We do know a few things. One, the Aggies are going to run a ton of screens, and to different positions. We've seen bubble screens, tunnel screens, running back screens to the side of the field, running back screens in the middle of the field, and I'm sure there's more in the playbook.
But we really haven't seen anything from the run game. The Aggies have rarely used two back sets in the scrimmages, a set that was a staple of the Houston offense, and Ben Malena is the perfect back to seal those blocks on sweeps out of two back sets. We also haven't seen much of the option read in scrimmages, which I expect to also be a major part of this offense.
Perhaps no player in A&M history will have as scrutinized a debut at Johnny Manziel.
People want to call it the "Air Raid," though Kingsbury himself doesn't like that term, suggesting today the media needs to come up with a new name. But that's not really what it is. In fact, I'll make a prediction that if you break screen plays into a seperate category, the Aggies will run it much more than they'll throw it on Saturday.
#1 - Manziel's Downfield Ability (and Running ability)
You could probably put five different aspects of Johnny Manziel's game on this list and it would still be pretty valid, but number one here is obvious. The redshirt freshman has only taken limited snaps in live action in front of fans and the media, and even though you hear from behind-the-scenes, you never really know anything until it's gameday.

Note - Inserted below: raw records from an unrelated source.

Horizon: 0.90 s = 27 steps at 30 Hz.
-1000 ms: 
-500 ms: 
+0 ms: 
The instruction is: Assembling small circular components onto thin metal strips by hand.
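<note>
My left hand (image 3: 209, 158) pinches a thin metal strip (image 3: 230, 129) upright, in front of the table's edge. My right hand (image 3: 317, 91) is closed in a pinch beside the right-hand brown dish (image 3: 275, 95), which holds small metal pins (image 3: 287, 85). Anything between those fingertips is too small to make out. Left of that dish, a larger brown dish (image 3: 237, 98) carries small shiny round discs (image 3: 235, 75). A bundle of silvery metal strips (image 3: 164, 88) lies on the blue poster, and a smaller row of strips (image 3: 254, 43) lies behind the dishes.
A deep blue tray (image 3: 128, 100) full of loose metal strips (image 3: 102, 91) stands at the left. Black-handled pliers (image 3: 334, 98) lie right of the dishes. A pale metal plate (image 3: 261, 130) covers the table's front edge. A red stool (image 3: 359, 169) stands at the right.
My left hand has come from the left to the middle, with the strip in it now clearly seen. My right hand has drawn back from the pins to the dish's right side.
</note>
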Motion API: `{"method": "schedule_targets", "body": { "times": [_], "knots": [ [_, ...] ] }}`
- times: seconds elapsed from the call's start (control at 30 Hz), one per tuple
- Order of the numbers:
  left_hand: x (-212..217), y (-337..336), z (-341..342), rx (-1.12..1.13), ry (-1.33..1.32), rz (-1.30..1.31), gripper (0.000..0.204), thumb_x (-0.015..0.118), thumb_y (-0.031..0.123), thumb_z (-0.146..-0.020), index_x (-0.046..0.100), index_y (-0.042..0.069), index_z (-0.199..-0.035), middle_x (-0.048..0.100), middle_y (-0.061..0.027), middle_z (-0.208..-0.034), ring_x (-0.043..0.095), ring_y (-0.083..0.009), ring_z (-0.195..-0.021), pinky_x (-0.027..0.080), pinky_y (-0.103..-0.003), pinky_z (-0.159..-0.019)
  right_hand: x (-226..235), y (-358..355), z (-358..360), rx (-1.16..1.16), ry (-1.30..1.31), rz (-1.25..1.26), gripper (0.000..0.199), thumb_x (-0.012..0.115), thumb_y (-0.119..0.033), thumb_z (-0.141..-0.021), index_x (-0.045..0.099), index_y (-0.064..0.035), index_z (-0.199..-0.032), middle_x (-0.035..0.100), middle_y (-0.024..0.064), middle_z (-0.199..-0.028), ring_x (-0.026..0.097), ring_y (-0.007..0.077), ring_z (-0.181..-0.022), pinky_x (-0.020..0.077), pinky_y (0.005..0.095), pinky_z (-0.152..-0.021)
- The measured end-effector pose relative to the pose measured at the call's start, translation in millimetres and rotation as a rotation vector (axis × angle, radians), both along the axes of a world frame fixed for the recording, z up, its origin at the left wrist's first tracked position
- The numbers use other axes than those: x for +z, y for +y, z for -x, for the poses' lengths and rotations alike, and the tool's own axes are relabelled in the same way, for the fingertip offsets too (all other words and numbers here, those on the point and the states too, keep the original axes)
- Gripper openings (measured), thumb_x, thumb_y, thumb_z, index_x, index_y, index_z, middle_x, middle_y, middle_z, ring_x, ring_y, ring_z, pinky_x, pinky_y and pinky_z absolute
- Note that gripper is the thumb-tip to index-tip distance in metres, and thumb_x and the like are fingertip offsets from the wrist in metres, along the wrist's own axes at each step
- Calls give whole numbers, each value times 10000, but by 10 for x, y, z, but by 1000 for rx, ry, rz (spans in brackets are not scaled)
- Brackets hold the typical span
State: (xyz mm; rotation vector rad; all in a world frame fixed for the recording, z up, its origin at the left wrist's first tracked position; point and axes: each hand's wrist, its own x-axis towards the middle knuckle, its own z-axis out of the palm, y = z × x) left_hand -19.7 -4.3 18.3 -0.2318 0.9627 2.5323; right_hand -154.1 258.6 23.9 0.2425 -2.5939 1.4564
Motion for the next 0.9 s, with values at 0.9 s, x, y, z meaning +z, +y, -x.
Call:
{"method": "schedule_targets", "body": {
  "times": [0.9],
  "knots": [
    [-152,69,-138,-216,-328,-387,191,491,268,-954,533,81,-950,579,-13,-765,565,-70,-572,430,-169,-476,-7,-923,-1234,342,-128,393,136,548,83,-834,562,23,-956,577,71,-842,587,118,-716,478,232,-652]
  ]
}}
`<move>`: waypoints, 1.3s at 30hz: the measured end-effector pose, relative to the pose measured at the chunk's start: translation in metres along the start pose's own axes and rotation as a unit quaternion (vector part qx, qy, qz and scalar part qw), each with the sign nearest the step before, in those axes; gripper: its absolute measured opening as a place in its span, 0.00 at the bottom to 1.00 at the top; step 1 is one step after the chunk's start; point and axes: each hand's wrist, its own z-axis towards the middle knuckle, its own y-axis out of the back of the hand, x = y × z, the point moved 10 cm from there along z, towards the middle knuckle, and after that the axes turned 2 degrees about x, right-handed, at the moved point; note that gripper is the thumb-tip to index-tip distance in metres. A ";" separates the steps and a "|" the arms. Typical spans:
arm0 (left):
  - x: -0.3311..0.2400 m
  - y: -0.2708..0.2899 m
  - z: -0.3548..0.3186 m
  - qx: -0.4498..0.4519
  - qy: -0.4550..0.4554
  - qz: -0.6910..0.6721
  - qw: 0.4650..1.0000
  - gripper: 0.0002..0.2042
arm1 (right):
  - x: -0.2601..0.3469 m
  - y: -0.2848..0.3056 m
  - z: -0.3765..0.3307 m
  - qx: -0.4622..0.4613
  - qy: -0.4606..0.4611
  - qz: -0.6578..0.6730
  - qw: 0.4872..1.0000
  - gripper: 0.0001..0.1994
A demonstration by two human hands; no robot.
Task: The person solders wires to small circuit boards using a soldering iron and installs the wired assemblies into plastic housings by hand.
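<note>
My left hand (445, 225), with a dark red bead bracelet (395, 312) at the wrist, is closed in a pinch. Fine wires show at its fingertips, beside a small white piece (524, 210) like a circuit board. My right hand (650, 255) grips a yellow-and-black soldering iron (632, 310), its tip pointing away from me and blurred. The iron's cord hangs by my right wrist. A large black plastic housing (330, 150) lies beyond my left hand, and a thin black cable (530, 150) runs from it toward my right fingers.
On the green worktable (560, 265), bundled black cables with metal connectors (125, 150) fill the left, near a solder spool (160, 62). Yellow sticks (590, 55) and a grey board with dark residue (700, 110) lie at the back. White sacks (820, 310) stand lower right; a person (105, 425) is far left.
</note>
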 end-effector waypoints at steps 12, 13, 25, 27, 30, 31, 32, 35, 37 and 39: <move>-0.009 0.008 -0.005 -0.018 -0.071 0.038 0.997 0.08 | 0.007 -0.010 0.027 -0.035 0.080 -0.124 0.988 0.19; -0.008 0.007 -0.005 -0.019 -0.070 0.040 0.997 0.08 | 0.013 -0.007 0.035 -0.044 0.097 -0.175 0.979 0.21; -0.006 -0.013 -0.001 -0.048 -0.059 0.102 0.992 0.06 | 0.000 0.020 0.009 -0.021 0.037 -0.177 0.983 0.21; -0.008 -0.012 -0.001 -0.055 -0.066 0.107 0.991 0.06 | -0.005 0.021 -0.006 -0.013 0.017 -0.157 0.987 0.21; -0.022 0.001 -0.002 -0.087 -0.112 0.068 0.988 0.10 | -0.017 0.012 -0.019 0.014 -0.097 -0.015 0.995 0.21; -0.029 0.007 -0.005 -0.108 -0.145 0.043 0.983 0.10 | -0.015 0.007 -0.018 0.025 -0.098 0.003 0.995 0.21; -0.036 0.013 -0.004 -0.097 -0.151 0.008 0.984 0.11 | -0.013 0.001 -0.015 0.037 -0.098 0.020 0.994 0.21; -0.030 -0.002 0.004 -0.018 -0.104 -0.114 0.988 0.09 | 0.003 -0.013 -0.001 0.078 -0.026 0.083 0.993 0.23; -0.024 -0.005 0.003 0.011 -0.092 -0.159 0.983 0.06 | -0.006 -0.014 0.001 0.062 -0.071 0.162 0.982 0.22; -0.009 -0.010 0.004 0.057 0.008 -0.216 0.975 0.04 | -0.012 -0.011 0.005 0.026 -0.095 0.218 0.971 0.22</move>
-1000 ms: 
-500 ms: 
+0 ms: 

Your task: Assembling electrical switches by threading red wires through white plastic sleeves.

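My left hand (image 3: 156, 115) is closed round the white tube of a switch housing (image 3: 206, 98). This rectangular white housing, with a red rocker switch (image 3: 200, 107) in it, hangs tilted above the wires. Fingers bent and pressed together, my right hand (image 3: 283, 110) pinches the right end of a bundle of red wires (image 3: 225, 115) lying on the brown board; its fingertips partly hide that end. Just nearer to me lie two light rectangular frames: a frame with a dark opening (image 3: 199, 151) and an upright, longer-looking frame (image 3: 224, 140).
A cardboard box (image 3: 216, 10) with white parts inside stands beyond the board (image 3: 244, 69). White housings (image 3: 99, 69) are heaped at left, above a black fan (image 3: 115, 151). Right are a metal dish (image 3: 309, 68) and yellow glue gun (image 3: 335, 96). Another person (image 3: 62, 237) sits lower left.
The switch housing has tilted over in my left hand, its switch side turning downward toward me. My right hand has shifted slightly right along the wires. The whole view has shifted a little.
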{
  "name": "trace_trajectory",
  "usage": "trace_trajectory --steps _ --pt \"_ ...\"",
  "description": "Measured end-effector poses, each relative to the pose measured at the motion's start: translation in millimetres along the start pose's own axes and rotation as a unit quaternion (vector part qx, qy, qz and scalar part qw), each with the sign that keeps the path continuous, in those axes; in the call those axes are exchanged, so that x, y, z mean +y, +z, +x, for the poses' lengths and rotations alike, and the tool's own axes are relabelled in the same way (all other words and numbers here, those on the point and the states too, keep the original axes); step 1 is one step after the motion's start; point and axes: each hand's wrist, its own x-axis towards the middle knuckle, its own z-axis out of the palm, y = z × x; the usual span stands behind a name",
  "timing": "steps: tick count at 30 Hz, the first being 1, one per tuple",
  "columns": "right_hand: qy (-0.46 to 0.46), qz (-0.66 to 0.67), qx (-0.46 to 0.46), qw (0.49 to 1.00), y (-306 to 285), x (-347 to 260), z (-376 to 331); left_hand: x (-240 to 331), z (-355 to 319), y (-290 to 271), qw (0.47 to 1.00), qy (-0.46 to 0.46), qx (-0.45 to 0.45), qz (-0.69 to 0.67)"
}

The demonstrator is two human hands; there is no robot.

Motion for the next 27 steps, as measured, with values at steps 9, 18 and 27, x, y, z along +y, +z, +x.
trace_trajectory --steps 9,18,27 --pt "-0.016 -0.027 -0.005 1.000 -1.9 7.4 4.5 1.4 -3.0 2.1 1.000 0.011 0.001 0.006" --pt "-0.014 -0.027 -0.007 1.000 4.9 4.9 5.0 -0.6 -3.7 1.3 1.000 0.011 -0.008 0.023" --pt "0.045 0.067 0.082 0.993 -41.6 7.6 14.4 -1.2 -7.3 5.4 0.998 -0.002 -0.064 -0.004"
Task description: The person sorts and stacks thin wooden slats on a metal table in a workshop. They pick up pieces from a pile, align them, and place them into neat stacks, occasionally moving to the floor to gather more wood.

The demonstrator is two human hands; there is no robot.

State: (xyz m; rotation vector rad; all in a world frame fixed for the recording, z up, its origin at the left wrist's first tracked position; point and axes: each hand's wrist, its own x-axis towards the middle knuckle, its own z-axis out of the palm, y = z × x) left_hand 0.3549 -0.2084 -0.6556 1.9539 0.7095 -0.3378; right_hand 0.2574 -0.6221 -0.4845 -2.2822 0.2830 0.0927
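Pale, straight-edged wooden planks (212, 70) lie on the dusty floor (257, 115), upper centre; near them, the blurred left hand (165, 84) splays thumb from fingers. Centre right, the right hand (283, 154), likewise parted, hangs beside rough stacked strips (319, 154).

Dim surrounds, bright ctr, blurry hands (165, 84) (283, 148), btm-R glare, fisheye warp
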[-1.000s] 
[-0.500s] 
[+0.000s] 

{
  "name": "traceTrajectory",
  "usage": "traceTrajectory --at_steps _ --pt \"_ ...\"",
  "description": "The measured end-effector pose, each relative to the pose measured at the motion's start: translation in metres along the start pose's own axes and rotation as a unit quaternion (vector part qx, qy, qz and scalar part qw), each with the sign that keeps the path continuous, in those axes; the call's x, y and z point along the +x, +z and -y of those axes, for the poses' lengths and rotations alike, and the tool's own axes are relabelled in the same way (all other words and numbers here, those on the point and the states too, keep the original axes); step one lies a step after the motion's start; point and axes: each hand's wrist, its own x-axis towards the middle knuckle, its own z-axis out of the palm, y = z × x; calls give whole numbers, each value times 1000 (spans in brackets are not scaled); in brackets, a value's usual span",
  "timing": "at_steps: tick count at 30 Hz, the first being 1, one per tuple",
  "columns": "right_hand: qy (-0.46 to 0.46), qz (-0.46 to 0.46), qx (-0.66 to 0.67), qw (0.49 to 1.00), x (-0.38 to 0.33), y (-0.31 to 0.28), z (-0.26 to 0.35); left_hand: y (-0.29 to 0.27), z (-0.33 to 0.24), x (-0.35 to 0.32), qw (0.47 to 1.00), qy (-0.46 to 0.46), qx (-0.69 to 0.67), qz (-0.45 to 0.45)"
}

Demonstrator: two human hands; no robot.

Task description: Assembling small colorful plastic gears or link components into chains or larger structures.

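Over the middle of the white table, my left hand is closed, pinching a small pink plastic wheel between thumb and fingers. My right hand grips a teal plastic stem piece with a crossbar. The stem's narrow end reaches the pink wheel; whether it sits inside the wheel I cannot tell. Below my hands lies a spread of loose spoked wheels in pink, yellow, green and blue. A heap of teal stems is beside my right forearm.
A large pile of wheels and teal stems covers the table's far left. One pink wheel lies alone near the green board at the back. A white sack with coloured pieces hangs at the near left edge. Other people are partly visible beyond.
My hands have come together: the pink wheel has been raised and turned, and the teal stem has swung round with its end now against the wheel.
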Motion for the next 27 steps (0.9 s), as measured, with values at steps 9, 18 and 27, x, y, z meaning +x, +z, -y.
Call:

What we at least think we know is that Manziel has a few strong areas. For one, he's tightened up his release and quickened his feet to the point where his release is fast. He also has the ability to move around and extend plays. That's going to put tremendous pressure on the Florida defense not just to defend, but continue to defend for the entire play.
Past that though, he's a mystery at the college level. Exactly how effective running the ball is he going to be? Kliff Kingsbury said on Tuesday that former Houston quarterback Case Keenum was fast enough to take was the defense gives him, but that Manziel has the ability to break open plays in the open field. Watching his high school tape gives you some clue of his running style, but dancing around high school linebackers isn't the same as facing the Florida Gators.
The other thing that we've literally never seen from Manziel is whether or not he has the ability to throw the ball downfield accurately and on time. He's not going to have to bomb passes left and right, but he's going to have to prove to Florida that he can get it upfield or the safeties will starting moving closer and closer to the line of scrimmage.